PROBLEM STATEMENT. Whenever a line in the data holds the string "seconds", copy that line.

_ _ _ _

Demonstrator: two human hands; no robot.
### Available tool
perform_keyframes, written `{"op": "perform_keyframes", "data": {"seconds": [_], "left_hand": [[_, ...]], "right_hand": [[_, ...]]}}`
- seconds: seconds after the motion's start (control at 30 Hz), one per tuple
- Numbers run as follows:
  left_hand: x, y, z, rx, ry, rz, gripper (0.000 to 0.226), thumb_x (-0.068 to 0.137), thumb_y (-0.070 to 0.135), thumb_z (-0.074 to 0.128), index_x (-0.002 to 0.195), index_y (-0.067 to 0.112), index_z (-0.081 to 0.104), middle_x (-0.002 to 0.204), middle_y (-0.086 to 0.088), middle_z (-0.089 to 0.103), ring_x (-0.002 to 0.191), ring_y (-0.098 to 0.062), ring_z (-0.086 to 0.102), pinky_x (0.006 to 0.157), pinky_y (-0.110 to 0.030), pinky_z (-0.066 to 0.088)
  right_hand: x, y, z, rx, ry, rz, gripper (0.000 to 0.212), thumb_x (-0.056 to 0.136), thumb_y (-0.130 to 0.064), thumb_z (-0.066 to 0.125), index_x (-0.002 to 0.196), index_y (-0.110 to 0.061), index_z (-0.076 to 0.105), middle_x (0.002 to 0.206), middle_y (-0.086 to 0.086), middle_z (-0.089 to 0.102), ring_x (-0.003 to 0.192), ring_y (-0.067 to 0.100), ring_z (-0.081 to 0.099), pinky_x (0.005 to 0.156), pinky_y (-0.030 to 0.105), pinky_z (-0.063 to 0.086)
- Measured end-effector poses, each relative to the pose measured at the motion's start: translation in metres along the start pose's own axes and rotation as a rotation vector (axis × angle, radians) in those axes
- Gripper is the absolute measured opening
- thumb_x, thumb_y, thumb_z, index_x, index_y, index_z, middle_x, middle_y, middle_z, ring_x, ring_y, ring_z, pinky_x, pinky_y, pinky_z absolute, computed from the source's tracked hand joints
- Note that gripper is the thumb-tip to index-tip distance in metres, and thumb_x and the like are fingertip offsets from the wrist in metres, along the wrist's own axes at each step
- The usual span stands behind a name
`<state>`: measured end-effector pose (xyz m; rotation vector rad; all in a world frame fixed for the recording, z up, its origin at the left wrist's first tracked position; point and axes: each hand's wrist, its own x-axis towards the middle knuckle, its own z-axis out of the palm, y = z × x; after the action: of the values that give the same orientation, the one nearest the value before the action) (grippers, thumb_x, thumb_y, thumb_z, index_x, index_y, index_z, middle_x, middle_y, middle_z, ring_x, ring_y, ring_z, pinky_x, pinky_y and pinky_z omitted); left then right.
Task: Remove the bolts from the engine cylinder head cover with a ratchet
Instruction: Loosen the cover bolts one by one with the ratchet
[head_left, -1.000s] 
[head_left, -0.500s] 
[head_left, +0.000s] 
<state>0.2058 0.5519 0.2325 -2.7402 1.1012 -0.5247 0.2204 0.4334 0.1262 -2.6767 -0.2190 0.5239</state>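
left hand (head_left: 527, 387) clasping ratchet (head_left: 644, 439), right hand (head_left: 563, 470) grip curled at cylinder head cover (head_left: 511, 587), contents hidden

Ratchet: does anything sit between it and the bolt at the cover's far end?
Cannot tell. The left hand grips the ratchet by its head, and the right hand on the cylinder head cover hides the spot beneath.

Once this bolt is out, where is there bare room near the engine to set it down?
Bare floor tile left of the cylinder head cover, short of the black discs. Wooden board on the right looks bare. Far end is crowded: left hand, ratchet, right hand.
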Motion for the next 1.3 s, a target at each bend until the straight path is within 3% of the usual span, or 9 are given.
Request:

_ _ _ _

ANSWER SECTION.
perform_keyframes, written `{"op": "perform_keyframes", "data": {"seconds": [_], "left_hand": [[_, ...]], "right_hand": [[_, ...]]}}`
- seconds: seconds after the motion's start (control at 30 Hz), one per tuple

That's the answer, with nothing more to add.